**ASSIGNMENT**: Your task is to show every line in the listing below that includes "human".

**INFORMATION**:

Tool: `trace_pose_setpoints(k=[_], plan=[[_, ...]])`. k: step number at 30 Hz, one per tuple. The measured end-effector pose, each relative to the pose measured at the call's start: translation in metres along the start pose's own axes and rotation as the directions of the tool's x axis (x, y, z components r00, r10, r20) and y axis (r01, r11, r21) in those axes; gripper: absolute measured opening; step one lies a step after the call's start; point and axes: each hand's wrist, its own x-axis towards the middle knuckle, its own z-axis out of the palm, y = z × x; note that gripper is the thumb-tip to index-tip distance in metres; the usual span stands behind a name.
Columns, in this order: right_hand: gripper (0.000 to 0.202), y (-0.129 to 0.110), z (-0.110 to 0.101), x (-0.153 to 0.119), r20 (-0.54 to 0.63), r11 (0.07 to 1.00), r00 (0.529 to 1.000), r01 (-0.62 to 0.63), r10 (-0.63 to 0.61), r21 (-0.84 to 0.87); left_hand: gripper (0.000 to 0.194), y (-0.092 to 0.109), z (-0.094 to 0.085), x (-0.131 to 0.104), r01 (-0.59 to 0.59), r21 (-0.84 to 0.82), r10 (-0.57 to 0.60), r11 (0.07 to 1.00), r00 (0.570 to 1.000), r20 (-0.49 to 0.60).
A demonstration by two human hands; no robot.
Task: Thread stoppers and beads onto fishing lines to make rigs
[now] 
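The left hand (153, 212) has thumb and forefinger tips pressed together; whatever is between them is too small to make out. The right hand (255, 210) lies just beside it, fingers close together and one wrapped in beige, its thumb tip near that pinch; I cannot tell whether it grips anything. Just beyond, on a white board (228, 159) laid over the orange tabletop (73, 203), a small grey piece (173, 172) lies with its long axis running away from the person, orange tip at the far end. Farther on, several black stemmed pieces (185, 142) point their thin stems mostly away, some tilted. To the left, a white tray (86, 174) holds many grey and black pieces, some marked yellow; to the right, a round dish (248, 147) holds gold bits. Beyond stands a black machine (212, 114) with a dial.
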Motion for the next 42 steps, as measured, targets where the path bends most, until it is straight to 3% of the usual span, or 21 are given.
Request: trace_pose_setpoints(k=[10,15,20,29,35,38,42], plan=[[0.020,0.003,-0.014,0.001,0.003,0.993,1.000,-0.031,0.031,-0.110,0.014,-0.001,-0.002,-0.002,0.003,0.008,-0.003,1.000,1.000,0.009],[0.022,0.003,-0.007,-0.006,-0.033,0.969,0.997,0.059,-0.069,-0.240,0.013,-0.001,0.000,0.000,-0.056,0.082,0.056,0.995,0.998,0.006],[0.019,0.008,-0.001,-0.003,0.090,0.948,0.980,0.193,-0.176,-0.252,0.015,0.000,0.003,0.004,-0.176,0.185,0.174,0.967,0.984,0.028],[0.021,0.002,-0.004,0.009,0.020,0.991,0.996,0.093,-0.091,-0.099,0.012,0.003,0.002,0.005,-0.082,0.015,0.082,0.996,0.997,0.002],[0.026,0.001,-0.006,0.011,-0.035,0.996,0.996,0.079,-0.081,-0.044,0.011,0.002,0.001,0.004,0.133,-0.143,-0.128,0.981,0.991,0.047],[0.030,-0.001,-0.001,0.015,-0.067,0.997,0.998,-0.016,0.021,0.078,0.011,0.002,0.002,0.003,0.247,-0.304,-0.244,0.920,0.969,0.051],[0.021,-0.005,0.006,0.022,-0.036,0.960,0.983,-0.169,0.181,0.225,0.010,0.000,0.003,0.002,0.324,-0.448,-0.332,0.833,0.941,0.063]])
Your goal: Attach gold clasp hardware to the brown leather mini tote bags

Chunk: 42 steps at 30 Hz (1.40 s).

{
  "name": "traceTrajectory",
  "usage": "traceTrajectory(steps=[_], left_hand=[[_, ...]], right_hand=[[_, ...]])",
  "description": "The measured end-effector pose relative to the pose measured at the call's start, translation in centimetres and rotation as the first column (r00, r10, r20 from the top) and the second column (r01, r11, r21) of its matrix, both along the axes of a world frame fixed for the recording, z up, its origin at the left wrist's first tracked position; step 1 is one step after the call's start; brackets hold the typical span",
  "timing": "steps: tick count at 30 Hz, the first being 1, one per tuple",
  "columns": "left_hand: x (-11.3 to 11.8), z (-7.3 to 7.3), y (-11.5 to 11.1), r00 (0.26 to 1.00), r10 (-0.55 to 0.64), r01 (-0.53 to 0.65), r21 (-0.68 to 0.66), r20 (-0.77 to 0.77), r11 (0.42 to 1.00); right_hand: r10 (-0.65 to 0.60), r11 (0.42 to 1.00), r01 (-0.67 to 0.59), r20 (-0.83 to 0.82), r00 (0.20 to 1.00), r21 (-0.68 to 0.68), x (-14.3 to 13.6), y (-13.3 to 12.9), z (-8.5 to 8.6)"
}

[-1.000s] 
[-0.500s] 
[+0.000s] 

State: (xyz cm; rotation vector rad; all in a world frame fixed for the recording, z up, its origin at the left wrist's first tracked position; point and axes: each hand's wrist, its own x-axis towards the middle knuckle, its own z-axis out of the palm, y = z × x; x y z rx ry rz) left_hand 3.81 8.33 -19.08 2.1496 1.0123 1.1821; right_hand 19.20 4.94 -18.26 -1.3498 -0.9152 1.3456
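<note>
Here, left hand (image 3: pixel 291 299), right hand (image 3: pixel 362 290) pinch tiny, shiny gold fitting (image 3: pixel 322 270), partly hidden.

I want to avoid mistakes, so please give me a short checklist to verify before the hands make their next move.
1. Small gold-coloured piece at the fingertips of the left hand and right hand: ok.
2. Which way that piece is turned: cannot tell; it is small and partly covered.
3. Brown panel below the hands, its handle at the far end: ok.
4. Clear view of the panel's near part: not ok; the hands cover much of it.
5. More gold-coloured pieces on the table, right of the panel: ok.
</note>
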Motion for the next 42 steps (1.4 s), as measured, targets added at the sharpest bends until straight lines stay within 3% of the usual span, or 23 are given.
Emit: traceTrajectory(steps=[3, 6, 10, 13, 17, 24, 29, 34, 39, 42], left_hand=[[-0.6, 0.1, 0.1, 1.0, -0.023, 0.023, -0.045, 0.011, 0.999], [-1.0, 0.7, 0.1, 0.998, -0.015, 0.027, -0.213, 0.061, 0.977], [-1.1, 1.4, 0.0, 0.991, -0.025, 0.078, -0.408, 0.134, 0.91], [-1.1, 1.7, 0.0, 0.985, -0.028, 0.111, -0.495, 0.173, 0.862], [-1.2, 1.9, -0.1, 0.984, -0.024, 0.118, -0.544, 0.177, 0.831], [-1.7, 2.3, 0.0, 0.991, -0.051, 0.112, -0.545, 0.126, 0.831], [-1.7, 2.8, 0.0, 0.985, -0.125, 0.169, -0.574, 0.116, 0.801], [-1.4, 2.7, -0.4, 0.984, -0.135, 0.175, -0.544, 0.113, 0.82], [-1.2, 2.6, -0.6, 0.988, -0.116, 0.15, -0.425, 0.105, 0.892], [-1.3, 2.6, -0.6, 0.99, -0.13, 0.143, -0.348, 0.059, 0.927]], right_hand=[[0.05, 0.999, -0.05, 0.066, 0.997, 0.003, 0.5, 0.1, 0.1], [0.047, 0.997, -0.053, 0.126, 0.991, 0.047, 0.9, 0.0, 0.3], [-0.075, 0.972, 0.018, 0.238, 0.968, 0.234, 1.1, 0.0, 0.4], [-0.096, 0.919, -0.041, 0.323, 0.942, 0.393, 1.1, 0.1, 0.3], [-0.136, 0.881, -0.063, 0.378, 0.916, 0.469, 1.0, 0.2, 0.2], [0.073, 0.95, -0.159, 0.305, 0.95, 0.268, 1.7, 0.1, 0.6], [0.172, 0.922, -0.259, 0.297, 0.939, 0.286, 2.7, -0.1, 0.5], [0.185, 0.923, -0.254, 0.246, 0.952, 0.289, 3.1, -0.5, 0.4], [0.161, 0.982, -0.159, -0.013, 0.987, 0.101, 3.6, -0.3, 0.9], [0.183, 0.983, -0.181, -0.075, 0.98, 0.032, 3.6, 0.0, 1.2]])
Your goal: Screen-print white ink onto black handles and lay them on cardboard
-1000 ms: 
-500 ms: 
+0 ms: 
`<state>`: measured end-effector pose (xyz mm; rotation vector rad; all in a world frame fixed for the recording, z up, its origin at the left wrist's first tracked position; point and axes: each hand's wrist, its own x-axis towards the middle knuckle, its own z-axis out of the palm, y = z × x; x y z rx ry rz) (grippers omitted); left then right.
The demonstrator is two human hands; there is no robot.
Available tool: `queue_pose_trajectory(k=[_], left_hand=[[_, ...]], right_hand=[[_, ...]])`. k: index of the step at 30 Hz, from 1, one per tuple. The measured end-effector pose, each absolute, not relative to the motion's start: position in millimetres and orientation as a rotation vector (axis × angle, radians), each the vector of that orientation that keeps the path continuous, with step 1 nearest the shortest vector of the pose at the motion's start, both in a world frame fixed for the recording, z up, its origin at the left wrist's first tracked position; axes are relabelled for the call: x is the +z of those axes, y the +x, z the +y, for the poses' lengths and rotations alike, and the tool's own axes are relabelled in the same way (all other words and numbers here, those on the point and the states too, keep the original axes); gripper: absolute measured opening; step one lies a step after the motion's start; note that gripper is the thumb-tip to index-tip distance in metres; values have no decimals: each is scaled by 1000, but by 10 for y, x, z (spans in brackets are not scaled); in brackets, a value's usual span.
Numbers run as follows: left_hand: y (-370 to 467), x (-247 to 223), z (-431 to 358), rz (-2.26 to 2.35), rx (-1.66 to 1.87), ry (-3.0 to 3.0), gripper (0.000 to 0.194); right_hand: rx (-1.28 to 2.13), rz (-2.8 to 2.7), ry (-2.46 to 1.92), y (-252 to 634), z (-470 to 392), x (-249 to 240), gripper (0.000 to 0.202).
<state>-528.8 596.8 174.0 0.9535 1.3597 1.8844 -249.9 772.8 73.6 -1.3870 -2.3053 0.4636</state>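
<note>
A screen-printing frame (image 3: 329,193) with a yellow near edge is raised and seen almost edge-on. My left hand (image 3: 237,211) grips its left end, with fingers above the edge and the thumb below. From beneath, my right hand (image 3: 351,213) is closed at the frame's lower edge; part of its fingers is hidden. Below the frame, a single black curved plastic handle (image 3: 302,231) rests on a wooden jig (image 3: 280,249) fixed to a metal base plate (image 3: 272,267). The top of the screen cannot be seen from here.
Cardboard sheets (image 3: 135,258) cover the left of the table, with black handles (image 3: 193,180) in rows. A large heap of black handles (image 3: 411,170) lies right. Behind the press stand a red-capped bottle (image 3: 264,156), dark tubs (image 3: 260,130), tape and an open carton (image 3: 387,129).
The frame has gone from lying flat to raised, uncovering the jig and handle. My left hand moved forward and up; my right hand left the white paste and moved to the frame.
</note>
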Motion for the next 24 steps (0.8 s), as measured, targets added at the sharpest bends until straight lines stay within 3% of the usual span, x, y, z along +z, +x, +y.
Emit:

**RESULT**:
A demonstration by two human hands; no robot.
The demonstrator is two human hands; there is no robot.

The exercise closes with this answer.